10 May 2014

VA Veterans Health Administration: Gaming The Wait Lists Via Claims Process

VA Health Benefits Administration
The VA has two key agencies gaming the system against veterans' health.

These are the Veterans Benefits Administration (VBA) which decides disability claims, and Veterans Health Administration (VHA) providing the veterans health care and research. They're working together to keep their waiting lists, and costs, within management's goals.

We report on the prevention of claims by linguistic slight-of-hand: VA prevents exposure claims by redefining exposure to keep veterans from being considered exposed. A simple solution. VA invented for its own use a special definition of exposure, unique in medicine and science:
"Exposure = contamination field + bioavailability."

That redefinition works great. Using it, VA denies every exposure claim crossing their desk for Agent Orange, burn pits, radiation, dirty water, biohazards, toxins, immunizations...everything except situations where VA is compelled by law to provide care. No law=no exposure, regardless of proofs of exposure.

Legislation such as the 1991 Agent Orange Act protects veterans of the Vietnam War with "boots on the ground." That law, and various court decisions and announcements in the Federal Register also require VA to provide care to veterans exposed to Agent Orange outside Vietnam.

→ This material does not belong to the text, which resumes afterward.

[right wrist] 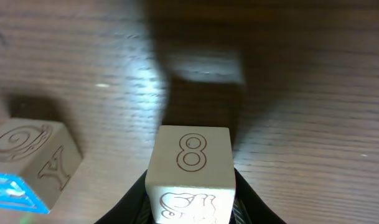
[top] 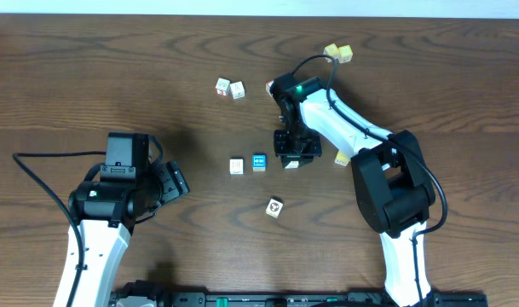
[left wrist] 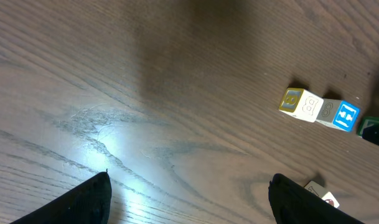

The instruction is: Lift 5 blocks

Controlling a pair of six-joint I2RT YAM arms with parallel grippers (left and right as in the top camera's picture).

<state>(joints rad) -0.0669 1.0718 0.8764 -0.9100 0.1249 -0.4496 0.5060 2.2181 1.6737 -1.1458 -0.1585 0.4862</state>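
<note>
My right gripper [top: 294, 155] [right wrist: 190, 190] is shut on a cream block [right wrist: 190, 167] printed with an 8, and its dark fingers press both sides. I cannot tell whether that block [top: 291, 163] touches the table. Just left of it sit the blue-faced block [top: 259, 161] [right wrist: 33, 158] [left wrist: 340, 115] and the yellow-faced block [top: 236, 166] [left wrist: 300, 103]. The block with a red-and-black mark [top: 275, 207] [left wrist: 322, 194] lies nearer the front. Another yellowish block [top: 342, 158] rests by the right arm. My left gripper [top: 175, 181] [left wrist: 189, 190] hangs open over bare wood, holding nothing.
At the back stand two white cubes [top: 229, 88], a red-topped cube [top: 269, 86] and a pale yellow-green pair [top: 338, 53]. The right arm's cable [top: 314, 61] loops near that pair. The wooden table [top: 89, 77] ends at a pale strip along the far edge.
</note>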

So, VA pretends it has the scientific and legal authority, and boldly redefines exposure to pretend no exposures take place. In the case of C-123 veterans, who flew the Agent Orange spray airplanes for a decade after Vietnam, the aircraft tested positive for Agent Orange residue many, many times up until their destruction as toxic waste in 2010. Too toxic for landfill, and the Air Force concerned about a threatened EPA HAZMAT fine of $3.4 billion for illegal storage, all C-123s were shredded and smelted as toxic waste, upon recommendation of the consultant to the Office of Secretary of Defense.

That same consultant then was retained by VA to construct arguments against the veterans' claims, and developed arguments that the veterans' dermal contact, inhalation and ingestion of the military herbicide residue did not constitute exposure, utilizing the VA's unique redefinition. His VA work continues decades of defending Agent Orange and its harmful effects.

This redefinition, and the decision against awarding C-123 veterans exposure benefits, is challenged by many universities as well as other federal agencies. The CDC/Agency for Toxic Substances and Disease Registry, the US Public Health Service, and the NIH/National Toxicology Program have all informed VA that tests prove the aircraft contamination and the veterans' exposure.

All input contrary to the VA's objective of preventing C-123 veterans' service connection is disregarded, explained away or simply ignored as with the input to VA from the Director, NIH/National Institute of Environmental Health Sciences who wrote, "Based on contact with the aircraft, exposure is assumed...the magnitude of these exposures is uncertain."

The VHA informs the Veterans Benefits Administration that none of the C-123 veterans were ever exposed, and therefore have no basis for exposure claims. In fact, VHA officials also insist that under their new exposure definition none of the ground soldiers during the Vietnam War were ever exposed, and perhaps only a few of the Air Force crews which sprayed from their C-123s. This directive flies in the face of Secretary Shinseki's repeated assurance to the Senate that all C-123 veterans' claims are considered on a "case by case basis," an obvious misstatement when VA has predetermined all the vets to be disqualified...thanks to that nifty redefinition of exposure from VA's Post Deployment Health Section.

"Unscientific" and "reflects a lack of understanding" are the judgements of leaders in the science of toxicology. But the claims remain denied, with vets told to get in line for appeals taking three to five years.

There, justice may await, but often only for the veterans' survivors. Complaints to the VA's National Center for Ethics in Healthcare resulted in recommendation that veterans turn to the VA IG because of the criminal and ethical implications of preventing medical care to eligible veterans. There, the issue has been ignored for years with inaction.